» ASSIGNMENT
For every entry below, retype it exactly as it reads.

» SUPPLIED INFORMATION

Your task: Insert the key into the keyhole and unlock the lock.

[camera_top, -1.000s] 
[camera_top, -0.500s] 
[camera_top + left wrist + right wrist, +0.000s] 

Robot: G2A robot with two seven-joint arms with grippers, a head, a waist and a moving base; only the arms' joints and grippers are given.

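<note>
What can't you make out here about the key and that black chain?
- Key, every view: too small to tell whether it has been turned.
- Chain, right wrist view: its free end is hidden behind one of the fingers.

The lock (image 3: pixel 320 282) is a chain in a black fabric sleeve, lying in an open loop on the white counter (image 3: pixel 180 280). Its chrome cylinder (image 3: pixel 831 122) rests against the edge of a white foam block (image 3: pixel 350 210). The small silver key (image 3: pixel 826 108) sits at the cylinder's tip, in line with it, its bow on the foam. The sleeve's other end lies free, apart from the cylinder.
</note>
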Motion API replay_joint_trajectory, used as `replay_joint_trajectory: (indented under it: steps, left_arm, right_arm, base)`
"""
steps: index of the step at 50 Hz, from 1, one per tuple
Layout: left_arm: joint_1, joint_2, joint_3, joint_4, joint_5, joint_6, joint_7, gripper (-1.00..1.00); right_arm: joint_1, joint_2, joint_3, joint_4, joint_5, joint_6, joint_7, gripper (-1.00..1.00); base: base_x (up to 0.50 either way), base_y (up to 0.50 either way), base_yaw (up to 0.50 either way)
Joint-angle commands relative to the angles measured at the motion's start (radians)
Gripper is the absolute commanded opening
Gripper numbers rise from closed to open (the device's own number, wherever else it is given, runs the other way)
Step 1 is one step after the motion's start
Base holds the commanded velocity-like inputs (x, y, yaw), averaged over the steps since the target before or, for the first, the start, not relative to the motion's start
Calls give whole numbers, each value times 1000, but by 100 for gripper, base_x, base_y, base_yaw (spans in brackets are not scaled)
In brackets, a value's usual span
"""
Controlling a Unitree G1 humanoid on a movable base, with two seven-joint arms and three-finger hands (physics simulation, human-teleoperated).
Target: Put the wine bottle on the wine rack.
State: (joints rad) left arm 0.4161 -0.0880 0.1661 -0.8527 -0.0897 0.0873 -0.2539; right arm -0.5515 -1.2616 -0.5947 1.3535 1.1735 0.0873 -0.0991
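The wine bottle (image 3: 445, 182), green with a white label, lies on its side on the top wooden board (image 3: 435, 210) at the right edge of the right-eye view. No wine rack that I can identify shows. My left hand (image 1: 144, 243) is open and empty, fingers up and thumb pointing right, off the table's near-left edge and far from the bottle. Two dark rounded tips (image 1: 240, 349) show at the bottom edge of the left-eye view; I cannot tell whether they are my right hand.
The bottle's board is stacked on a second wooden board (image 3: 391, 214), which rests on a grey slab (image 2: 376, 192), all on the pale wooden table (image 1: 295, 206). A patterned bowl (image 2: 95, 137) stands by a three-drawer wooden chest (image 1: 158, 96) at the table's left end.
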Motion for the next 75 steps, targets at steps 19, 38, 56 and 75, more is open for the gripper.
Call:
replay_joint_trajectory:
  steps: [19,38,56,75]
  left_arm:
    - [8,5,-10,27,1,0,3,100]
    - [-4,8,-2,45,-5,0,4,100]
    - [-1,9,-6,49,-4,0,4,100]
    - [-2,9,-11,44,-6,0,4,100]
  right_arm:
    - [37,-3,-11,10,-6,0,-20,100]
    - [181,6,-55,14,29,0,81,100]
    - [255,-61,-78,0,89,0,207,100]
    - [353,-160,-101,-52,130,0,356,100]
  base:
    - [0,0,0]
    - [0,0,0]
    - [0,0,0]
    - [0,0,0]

» EXPECTED ANSWER
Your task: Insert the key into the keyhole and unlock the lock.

[camera_top, -1.000s] 
[camera_top, -0.500s] 
[camera_top + left wrist + right wrist, +0.000s] 

Robot: G2A robot with two seven-joint arms with grippers, a head, a waist and a moving base; only the arms' joints and grippers are given.

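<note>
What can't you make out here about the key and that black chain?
- Key, every view: too small to tell whether it has been turned.
- Chain, right wrist view: its free end is hidden behind one of the fingers.

The lock (image 3: pixel 320 282) is a chain in a black fabric sleeve, lying in an open loop on the white counter (image 3: pixel 180 280). Its chrome cylinder (image 3: pixel 831 122) rests against the edge of a white foam block (image 3: pixel 350 210). The small silver key (image 3: pixel 826 108) sits at the cylinder's tip, in line with it, its bow on the foam. The sleeve's other end lies free, apart from the cylinder.
</note>
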Motion API replay_joint_trajectory, used as `replay_joint_trajectory: (indented under it: steps, left_arm, right_arm, base)`
"""
steps: index of the step at 50 Hz, from 1, one per tuple
Layout: left_arm: joint_1, joint_2, joint_3, joint_4, joint_5, joint_6, joint_7, gripper (-1.00..1.00); right_arm: joint_1, joint_2, joint_3, joint_4, joint_5, joint_6, joint_7, gripper (-1.00..1.00); base: base_x (up to 0.50 either way), base_y (up to 0.50 either way), base_yaw (up to 0.50 either way)
Joint-angle commands relative to the angles measured at the motion's start (radians)
Gripper is the absolute commanded opening
Gripper numbers rise from closed to open (the device's own number, wherever else it is given, runs the other way)
Step 1 is one step after the motion's start
Base holds the commanded velocity-like inputs (x, y, yaw), averaged over the steps since the target before or, for the first, the start, not relative to the motion's start
Calls give whole numbers, each value times 1000, but by 100 for gripper, base_x, base_y, base_yaw (spans in brackets are not scaled)
In brackets, a value's usual span
"""
Controlling a Unitree G1 humanoid on a movable base, with two seven-joint arms and three-finger hands (physics simulation, human-teleoperated).
Target: Put the wine bottle on the wine rack.
State: (joints rad) left arm 0.4161 -0.0880 0.1661 -0.8527 -0.0897 0.0873 -0.2539; right arm -0.5515 -1.2616 -0.5947 1.3535 1.1735 0.0873 -0.0991
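The wine bottle (image 3: 445, 182), green with a white label, lies on its side on the top wooden board (image 3: 435, 210) at the right edge of the right-eye view. No wine rack that I can identify shows. My left hand (image 1: 144, 243) is open and empty, fingers up and thumb pointing right, off the table's near-left edge and far from the bottle. Two dark rounded tips (image 1: 240, 349) show at the bottom edge of the left-eye view; I cannot tell whether they are my right hand.
The bottle's board is stacked on a second wooden board (image 3: 391, 214), which rests on a grey slab (image 2: 376, 192), all on the pale wooden table (image 1: 295, 206). A patterned bowl (image 2: 95, 137) stands by a three-drawer wooden chest (image 1: 158, 96) at the table's left end.
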Motion for the next 75 steps, targets at steps 19, 38, 56 and 75, more is open for the gripper.
Call:
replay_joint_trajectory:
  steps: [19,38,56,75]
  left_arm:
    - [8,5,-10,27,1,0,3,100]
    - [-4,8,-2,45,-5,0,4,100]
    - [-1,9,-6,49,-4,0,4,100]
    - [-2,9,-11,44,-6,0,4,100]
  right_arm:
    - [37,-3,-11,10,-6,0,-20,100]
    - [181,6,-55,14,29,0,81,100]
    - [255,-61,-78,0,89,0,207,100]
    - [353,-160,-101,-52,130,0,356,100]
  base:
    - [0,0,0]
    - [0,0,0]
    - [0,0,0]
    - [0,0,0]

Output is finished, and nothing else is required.